#### What to produce:
Give back an exact copy of the lines in the records below, from the line that has "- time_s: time" through the line that has "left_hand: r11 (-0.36", and nothing besides.

(Data for analysis begins)

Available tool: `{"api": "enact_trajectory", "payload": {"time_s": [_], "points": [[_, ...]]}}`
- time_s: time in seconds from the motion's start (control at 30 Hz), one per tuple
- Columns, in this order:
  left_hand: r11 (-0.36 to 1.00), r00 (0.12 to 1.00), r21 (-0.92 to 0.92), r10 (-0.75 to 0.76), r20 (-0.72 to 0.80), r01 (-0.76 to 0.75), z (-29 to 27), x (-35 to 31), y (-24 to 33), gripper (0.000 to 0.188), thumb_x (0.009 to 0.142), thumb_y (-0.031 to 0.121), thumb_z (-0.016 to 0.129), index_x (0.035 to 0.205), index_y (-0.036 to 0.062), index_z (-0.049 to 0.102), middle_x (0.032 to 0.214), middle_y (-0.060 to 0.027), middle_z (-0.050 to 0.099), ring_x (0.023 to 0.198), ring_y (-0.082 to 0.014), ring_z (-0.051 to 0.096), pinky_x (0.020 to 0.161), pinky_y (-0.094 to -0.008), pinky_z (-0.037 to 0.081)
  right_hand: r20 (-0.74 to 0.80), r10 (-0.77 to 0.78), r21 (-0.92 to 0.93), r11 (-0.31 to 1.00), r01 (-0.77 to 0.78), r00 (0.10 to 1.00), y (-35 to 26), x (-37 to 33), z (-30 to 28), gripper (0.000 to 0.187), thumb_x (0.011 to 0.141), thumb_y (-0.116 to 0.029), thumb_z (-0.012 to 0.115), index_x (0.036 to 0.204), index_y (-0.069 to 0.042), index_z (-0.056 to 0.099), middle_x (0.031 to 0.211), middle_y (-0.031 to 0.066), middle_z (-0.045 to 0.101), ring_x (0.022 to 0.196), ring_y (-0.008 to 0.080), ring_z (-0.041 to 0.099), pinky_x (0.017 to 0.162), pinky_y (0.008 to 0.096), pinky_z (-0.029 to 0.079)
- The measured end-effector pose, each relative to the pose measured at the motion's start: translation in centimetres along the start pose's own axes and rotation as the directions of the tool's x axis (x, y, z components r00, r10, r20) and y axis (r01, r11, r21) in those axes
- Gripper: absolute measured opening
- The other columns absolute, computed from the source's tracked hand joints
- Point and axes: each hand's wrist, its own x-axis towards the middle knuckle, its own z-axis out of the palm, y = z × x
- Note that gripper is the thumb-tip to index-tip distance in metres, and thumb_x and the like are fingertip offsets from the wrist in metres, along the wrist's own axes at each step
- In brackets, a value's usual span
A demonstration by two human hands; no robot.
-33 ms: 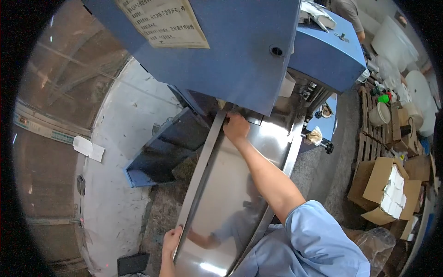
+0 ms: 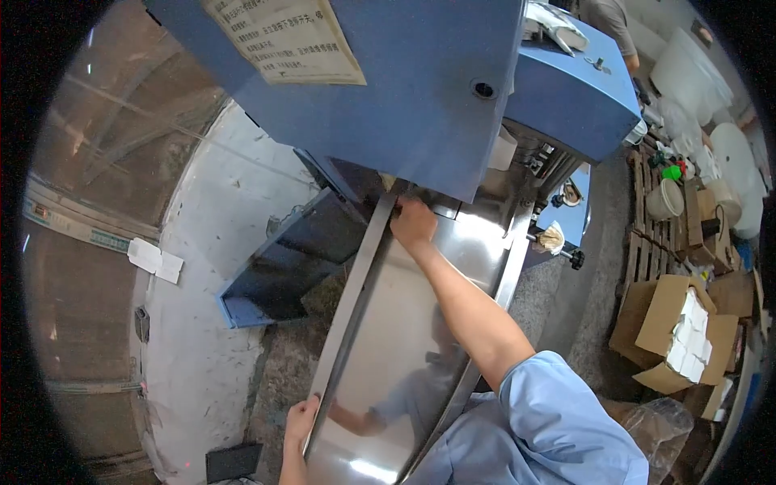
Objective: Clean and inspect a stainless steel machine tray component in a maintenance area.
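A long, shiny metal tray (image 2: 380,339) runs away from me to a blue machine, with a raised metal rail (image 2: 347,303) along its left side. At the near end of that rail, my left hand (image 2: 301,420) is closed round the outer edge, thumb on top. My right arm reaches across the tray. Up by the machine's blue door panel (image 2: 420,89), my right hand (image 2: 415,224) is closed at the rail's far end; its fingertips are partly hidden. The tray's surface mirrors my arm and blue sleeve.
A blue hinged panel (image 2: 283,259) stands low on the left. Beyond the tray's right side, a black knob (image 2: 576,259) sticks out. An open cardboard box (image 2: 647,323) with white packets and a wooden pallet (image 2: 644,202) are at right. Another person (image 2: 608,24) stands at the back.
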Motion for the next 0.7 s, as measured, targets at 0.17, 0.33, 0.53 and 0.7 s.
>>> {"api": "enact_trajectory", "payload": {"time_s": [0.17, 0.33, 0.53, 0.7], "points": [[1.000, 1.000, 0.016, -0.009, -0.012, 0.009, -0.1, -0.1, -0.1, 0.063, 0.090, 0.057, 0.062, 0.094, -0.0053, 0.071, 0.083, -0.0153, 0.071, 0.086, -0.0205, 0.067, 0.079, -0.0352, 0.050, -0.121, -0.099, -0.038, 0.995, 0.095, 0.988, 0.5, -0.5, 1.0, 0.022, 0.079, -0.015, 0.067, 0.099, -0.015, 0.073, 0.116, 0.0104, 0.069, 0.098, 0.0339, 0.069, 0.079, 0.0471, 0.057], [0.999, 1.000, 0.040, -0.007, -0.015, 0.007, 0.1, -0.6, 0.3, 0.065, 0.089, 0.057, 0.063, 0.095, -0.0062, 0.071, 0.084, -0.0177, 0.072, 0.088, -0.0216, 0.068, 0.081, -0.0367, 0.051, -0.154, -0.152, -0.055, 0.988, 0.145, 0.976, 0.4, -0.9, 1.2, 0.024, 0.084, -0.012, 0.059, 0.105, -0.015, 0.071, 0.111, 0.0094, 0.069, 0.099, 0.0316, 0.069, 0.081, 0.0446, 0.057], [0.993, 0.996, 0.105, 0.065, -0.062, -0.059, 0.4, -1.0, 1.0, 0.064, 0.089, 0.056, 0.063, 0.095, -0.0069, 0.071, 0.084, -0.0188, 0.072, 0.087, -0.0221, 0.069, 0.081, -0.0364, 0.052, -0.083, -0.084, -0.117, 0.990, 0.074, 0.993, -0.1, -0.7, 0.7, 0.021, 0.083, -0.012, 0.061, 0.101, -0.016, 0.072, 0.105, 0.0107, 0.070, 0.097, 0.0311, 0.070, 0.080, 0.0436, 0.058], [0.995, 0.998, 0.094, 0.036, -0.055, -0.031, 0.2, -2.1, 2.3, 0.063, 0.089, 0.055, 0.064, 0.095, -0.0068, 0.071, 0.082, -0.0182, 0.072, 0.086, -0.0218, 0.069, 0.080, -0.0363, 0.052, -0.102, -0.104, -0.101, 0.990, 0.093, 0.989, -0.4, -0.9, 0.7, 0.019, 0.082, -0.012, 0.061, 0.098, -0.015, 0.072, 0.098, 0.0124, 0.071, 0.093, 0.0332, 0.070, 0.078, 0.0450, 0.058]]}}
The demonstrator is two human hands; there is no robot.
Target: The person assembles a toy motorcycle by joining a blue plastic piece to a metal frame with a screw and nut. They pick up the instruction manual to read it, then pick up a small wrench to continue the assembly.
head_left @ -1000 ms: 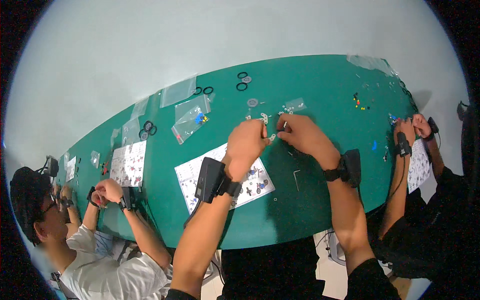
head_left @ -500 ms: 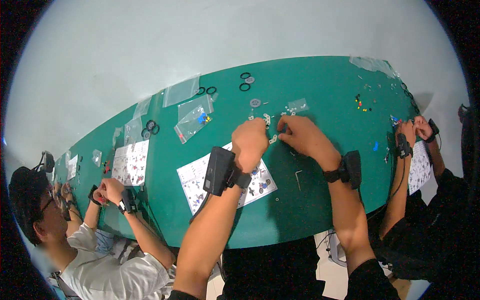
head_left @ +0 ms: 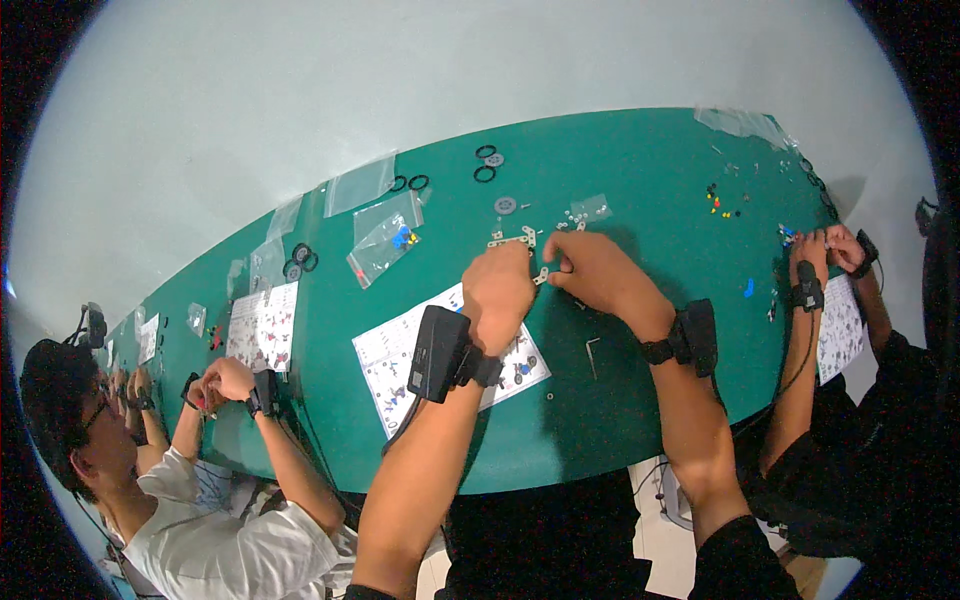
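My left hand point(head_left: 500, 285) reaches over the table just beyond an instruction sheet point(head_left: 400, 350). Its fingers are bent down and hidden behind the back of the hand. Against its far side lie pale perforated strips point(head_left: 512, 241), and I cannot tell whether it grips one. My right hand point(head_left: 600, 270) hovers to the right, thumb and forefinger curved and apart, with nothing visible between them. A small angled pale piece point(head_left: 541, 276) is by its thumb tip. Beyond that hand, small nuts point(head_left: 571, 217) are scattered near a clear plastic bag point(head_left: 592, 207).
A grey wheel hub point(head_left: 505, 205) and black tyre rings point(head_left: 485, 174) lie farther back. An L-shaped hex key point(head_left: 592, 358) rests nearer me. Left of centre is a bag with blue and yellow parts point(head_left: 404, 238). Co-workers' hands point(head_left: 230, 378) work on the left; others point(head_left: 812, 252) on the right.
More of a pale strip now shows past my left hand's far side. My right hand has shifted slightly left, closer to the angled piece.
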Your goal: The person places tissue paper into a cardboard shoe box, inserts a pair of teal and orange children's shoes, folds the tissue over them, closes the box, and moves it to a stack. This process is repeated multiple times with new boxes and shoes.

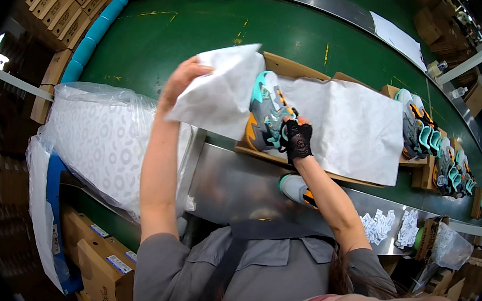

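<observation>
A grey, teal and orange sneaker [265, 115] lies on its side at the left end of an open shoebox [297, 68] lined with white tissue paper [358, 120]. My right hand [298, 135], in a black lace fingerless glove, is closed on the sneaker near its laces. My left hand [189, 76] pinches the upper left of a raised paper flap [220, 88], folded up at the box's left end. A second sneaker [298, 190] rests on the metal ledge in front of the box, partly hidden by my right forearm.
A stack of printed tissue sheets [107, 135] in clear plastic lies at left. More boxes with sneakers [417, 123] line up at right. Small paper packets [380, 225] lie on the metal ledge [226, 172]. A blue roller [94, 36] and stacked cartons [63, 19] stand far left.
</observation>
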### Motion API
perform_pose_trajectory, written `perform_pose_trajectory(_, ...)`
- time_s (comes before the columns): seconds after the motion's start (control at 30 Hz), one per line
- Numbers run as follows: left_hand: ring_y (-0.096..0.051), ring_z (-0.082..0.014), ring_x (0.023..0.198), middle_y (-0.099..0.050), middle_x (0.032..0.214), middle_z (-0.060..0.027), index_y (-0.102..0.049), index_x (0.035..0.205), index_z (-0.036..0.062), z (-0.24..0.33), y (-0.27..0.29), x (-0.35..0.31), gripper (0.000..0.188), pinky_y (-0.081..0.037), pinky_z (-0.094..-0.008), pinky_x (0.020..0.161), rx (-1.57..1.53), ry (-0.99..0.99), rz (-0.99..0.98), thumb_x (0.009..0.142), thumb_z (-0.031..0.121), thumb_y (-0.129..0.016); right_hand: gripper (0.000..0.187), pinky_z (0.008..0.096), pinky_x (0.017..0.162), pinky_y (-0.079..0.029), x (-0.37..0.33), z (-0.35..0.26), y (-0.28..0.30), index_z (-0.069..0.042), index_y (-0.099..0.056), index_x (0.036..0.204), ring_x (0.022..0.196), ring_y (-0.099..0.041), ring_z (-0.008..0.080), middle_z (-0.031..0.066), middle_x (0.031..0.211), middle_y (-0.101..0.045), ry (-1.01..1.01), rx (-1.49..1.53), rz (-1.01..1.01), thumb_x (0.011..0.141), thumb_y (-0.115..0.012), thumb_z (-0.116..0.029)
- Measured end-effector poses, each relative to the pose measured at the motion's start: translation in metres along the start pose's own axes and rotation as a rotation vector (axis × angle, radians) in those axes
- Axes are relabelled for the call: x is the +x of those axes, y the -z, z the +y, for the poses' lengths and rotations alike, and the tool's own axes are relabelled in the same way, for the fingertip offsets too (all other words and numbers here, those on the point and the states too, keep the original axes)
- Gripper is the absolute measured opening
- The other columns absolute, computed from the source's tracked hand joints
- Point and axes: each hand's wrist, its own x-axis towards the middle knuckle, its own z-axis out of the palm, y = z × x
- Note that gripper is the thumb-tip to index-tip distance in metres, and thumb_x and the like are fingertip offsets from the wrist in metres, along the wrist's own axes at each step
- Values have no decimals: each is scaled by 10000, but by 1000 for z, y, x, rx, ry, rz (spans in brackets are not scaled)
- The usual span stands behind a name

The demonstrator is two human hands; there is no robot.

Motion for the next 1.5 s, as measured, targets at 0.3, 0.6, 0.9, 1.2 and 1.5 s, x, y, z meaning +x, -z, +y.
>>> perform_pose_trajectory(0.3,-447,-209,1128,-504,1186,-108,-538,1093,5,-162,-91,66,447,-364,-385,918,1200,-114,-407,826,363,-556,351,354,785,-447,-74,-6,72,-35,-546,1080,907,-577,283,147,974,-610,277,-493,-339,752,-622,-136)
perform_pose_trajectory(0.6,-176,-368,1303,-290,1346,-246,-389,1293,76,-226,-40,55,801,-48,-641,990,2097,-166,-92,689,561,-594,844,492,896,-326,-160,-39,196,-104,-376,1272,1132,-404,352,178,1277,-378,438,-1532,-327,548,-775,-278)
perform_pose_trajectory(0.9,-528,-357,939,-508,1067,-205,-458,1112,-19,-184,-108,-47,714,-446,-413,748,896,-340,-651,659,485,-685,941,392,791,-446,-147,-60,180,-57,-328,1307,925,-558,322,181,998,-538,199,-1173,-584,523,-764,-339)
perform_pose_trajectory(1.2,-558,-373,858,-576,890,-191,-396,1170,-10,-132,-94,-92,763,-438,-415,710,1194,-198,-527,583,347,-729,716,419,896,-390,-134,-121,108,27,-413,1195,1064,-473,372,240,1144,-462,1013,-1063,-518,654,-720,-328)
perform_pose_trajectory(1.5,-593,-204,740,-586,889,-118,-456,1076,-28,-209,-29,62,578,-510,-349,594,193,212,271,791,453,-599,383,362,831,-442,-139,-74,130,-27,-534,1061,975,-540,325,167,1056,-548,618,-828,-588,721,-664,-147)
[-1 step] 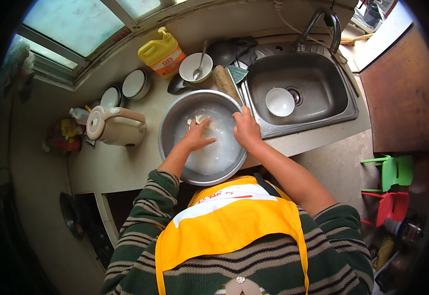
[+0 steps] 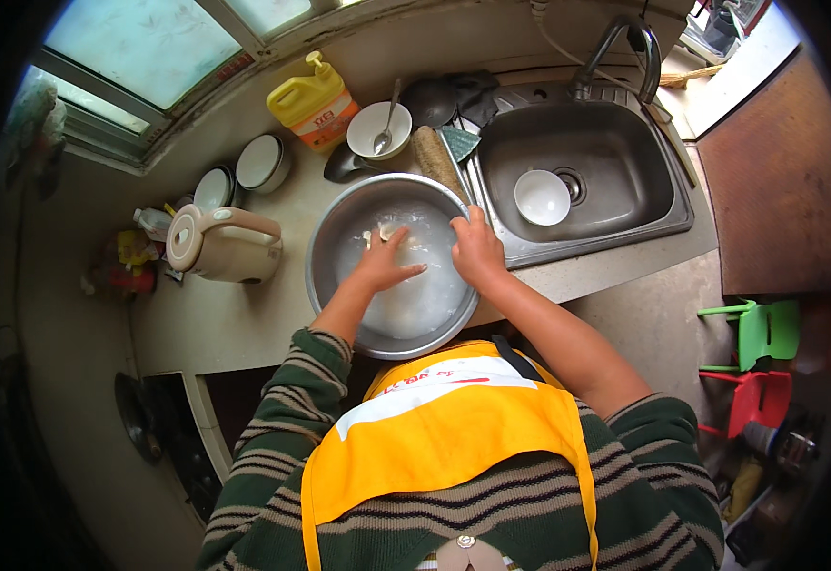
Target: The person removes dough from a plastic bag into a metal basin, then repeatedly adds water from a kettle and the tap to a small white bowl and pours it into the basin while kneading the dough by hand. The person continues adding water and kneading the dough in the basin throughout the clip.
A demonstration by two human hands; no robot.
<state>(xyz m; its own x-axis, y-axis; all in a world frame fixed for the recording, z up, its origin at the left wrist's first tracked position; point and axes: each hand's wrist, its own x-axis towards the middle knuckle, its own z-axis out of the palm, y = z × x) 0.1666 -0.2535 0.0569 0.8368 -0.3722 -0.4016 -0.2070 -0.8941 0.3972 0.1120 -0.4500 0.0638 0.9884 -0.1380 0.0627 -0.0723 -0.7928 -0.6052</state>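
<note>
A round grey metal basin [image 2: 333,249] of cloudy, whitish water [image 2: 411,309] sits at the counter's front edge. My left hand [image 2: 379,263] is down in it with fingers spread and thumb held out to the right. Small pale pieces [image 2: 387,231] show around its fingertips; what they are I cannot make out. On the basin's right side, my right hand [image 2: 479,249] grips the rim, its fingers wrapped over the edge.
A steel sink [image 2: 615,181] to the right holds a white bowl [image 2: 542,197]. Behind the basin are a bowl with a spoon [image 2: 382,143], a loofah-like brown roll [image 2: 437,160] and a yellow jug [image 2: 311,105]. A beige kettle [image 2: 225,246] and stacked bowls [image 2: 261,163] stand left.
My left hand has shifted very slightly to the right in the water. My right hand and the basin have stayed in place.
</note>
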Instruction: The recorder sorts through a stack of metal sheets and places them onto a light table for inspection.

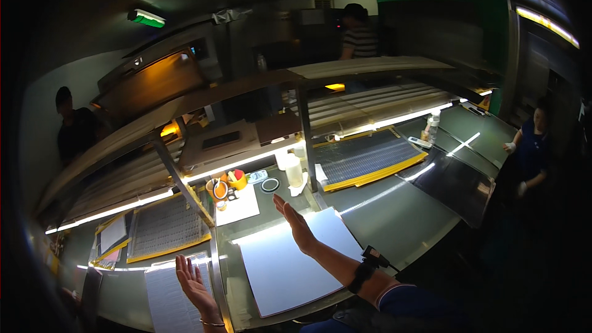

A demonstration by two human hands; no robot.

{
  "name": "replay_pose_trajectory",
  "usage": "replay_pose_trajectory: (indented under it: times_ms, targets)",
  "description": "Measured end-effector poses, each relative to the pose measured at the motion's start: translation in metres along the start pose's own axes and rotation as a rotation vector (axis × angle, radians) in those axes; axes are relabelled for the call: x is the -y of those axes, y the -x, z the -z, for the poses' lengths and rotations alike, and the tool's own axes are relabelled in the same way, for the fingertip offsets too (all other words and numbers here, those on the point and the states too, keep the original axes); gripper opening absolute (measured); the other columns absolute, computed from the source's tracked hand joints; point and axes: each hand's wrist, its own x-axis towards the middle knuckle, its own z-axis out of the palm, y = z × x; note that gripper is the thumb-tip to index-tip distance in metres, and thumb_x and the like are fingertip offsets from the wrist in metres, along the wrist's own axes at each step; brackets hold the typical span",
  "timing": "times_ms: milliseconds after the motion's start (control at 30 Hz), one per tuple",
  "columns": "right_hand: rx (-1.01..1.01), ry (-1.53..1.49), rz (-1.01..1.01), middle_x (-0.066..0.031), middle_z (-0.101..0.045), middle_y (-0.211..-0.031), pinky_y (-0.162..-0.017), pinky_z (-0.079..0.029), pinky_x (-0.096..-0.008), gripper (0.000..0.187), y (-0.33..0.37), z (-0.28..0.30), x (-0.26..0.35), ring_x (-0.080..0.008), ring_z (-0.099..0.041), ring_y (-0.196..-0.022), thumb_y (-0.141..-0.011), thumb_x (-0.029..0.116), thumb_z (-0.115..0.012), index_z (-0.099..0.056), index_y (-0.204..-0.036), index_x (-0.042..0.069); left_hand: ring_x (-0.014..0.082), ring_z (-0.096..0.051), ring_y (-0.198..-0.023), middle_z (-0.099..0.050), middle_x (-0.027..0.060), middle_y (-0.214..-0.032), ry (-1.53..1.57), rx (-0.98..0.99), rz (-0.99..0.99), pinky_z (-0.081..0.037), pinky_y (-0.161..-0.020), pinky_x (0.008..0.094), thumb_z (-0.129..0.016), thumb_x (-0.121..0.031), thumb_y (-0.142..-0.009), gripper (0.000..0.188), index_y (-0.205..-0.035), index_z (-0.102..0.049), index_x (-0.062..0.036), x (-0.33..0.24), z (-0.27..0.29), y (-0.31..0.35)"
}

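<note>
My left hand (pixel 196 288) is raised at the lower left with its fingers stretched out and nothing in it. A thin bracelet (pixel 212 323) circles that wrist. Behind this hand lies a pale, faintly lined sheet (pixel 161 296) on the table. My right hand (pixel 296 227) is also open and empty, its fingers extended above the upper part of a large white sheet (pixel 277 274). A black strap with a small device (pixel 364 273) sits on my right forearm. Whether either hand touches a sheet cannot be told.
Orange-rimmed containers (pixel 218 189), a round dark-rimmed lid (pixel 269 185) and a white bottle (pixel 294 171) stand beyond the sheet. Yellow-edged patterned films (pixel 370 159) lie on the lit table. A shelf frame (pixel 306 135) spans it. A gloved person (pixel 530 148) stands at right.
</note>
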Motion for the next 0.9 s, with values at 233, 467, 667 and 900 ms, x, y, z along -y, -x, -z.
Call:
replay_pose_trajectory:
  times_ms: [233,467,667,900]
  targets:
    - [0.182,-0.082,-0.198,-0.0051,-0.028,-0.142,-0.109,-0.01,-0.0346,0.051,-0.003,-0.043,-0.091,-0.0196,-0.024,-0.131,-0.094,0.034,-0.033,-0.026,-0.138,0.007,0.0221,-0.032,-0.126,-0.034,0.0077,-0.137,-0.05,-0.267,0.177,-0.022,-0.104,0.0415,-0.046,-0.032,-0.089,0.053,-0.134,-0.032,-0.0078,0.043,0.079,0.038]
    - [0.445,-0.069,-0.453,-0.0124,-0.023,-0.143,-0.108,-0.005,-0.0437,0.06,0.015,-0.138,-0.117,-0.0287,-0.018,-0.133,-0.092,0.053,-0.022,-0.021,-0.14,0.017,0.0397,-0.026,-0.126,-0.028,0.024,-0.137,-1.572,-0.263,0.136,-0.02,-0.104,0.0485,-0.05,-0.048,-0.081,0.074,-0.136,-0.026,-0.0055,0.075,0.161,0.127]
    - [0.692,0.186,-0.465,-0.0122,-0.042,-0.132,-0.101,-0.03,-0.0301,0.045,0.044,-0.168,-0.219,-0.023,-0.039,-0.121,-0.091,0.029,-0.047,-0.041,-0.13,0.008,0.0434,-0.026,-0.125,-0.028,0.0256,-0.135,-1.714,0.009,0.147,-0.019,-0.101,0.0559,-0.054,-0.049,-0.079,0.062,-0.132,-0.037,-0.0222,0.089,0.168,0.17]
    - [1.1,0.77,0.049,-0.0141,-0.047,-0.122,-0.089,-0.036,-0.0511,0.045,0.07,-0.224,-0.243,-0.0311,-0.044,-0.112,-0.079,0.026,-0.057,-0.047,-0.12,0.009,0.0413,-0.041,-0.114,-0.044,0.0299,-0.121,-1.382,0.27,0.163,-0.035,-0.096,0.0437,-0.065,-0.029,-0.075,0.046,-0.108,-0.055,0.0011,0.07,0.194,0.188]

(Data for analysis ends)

#### Completed exercise:
- time_s: time in seconds from the motion's start (control at 30 Hz), one per tuple
- Columns, in this order:
  left_hand: r11 (-0.36 to 1.00), r00 (0.12 to 1.00), r21 (-0.92 to 0.92), r10 (-0.75 to 0.76), r20 (-0.72 to 0.80), r01 (-0.76 to 0.75), z (-29 to 27), x (-35 to 31), y (-24 to 33), gripper (0.000 to 0.188), thumb_x (0.009 to 0.142), thumb_y (-0.031 to 0.121), thumb_z (-0.016 to 0.129), index_x (0.035 to 0.205), index_y (-0.036 to 0.062), index_z (-0.049 to 0.102), middle_x (0.032 to 0.214), middle_y (-0.060 to 0.027), middle_z (-0.050 to 0.099), ring_x (0.023 to 0.198), ring_y (-0.082 to 0.014), ring_z (-0.051 to 0.096), pinky_x (0.020 to 0.161), pinky_y (-0.094 to -0.008), pinky_z (-0.037 to 0.081)

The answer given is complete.